[Work order] Of the lines below, write out exactly those from the line with "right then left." through the line with "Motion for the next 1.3", both included, and skip the rest.
______________________________
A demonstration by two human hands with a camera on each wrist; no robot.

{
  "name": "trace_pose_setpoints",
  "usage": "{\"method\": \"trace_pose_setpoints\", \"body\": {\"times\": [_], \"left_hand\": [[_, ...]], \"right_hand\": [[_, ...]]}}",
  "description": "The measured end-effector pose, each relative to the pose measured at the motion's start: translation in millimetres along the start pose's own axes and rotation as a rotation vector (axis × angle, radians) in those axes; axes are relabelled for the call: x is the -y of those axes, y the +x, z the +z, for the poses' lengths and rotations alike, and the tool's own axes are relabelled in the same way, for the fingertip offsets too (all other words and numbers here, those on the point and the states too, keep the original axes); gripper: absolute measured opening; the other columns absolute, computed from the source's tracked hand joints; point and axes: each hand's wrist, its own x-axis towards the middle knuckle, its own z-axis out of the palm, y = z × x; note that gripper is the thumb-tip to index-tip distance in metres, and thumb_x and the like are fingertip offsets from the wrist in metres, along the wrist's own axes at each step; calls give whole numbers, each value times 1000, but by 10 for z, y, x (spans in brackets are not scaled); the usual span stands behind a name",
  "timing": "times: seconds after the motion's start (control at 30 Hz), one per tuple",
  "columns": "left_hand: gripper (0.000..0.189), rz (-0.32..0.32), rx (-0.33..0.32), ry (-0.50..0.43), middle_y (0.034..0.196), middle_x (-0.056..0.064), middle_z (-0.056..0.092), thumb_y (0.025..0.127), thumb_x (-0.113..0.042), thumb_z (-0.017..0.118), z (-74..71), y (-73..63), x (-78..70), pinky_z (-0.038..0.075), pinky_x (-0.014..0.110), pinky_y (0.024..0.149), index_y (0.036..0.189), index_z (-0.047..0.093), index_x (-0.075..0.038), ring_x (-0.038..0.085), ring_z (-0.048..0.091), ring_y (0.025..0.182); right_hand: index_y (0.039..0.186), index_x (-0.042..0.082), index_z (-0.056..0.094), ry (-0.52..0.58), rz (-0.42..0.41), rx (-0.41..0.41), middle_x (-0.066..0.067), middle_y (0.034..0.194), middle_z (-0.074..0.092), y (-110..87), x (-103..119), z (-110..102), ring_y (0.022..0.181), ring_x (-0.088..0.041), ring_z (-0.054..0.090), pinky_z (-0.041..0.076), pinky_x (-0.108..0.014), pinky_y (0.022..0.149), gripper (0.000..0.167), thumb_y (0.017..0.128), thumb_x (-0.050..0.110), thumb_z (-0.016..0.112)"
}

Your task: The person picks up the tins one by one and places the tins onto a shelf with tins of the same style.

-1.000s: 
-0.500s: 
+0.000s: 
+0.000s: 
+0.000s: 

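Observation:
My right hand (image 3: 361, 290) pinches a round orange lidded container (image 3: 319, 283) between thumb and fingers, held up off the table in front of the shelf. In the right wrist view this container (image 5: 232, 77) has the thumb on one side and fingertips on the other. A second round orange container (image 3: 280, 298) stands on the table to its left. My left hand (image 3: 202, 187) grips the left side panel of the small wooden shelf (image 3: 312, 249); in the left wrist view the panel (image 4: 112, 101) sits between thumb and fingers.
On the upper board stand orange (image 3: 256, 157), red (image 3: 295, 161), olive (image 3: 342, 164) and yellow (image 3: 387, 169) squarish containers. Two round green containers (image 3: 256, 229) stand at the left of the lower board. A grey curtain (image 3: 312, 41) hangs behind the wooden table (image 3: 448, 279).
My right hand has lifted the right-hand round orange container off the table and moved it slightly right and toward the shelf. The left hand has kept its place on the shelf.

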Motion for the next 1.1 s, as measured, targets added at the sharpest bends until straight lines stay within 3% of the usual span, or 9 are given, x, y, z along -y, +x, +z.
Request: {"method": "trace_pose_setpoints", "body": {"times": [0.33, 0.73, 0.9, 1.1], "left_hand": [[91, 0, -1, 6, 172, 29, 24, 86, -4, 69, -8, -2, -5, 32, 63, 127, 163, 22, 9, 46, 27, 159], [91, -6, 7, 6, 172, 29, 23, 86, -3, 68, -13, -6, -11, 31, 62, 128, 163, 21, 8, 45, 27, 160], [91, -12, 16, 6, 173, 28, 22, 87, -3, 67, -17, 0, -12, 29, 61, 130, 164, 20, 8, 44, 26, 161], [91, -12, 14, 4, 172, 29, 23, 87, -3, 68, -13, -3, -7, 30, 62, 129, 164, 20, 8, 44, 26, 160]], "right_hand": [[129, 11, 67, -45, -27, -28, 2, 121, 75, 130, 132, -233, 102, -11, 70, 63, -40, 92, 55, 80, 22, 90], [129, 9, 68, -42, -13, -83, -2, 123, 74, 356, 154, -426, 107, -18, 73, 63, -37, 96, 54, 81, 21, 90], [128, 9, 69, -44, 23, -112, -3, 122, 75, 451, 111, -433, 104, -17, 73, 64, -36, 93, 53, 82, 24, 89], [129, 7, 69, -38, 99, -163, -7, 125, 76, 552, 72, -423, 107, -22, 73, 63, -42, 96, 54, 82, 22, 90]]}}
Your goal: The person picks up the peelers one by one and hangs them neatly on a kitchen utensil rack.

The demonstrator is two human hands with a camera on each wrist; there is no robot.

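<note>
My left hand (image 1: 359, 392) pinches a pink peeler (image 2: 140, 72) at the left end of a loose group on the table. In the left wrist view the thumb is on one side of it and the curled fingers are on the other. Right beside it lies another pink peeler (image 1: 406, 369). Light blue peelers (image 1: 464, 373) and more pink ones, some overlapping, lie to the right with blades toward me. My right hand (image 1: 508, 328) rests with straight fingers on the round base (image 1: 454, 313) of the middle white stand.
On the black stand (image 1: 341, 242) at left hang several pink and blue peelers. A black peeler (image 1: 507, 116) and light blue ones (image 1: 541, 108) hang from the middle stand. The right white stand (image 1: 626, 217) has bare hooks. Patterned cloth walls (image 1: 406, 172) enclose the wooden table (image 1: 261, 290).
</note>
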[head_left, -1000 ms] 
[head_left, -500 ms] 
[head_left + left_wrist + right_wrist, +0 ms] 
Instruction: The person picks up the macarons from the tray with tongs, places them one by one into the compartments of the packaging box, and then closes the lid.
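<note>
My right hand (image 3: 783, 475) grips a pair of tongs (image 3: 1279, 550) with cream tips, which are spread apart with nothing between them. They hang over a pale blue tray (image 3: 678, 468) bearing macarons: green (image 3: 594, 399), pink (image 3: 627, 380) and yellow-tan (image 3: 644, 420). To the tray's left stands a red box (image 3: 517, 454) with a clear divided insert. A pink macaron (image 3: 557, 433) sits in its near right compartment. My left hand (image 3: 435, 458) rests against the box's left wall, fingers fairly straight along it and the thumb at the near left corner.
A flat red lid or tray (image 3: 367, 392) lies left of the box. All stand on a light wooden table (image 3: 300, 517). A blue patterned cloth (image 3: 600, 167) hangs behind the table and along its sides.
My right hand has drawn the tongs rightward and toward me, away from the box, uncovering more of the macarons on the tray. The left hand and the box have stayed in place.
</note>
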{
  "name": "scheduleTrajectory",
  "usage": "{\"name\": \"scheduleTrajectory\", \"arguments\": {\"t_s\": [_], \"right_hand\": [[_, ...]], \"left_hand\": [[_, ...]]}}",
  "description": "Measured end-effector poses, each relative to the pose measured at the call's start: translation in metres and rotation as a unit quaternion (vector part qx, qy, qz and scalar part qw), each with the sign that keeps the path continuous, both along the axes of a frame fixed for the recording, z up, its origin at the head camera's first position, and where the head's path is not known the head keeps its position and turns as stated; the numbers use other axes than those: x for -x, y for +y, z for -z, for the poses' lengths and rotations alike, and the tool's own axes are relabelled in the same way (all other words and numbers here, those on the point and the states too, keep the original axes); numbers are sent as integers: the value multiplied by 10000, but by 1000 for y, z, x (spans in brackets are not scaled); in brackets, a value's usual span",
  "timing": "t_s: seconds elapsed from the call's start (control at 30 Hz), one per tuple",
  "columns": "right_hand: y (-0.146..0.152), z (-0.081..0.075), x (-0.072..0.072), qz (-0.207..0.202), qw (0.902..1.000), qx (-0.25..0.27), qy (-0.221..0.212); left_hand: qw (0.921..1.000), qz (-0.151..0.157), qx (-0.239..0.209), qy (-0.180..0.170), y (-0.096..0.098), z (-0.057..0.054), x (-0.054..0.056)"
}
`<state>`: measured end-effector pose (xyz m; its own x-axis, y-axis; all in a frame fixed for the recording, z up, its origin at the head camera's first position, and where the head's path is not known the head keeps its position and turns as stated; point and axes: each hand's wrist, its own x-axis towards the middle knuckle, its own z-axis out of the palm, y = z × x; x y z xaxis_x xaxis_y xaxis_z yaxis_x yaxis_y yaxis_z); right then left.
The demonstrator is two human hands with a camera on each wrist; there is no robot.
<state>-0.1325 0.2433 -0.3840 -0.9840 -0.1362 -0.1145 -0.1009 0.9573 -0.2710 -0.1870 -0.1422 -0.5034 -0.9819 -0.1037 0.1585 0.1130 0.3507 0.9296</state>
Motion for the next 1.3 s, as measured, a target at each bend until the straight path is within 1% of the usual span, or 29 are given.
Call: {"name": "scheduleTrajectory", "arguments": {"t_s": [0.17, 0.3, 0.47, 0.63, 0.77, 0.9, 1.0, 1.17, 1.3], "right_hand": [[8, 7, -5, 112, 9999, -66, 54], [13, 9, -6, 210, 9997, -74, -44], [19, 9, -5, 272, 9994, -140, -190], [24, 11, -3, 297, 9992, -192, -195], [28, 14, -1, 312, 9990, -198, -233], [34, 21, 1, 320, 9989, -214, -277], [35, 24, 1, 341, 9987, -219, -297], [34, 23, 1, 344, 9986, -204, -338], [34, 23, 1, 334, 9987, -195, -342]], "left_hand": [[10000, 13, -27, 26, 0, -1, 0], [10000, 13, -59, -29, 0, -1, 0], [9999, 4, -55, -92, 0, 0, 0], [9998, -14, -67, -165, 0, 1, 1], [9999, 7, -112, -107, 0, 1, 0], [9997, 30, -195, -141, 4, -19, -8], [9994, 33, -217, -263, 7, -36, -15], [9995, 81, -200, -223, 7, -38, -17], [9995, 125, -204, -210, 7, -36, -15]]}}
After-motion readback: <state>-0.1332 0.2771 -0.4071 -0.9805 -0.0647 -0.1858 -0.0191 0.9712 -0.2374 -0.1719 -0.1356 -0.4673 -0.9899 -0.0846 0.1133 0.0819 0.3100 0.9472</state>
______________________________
[Answer section]
`<state>`: measured end-effector pose (xyz m; its own x-axis, y-axis; all in a frame fixed for the recording, z up, its origin at the head camera's first position, and where the head's path is not known the head keeps its position and turns as stated; point and axes: each hand's wrist, its own x-axis towards the middle knuckle, its own z-axis out of the palm, y = z × x; x y z xaxis_x xaxis_y xaxis_z yaxis_x yaxis_y yaxis_z); right then left.
The demonstrator is two human hands with a camera on each wrist; there is no robot.
<state>-0.1325 0.2433 -0.3840 -0.9840 -0.1362 -0.1145 -0.1009 0.9573 -0.2710 -0.1870 -0.1422 -0.5034 -0.9819 -0.1037 0.1585 0.1130 0.3507 0.9296</state>
Motion for the next 1.3 s, as measured, a target at each bend until the straight path is within 1% of the usual span, or 29 are given.

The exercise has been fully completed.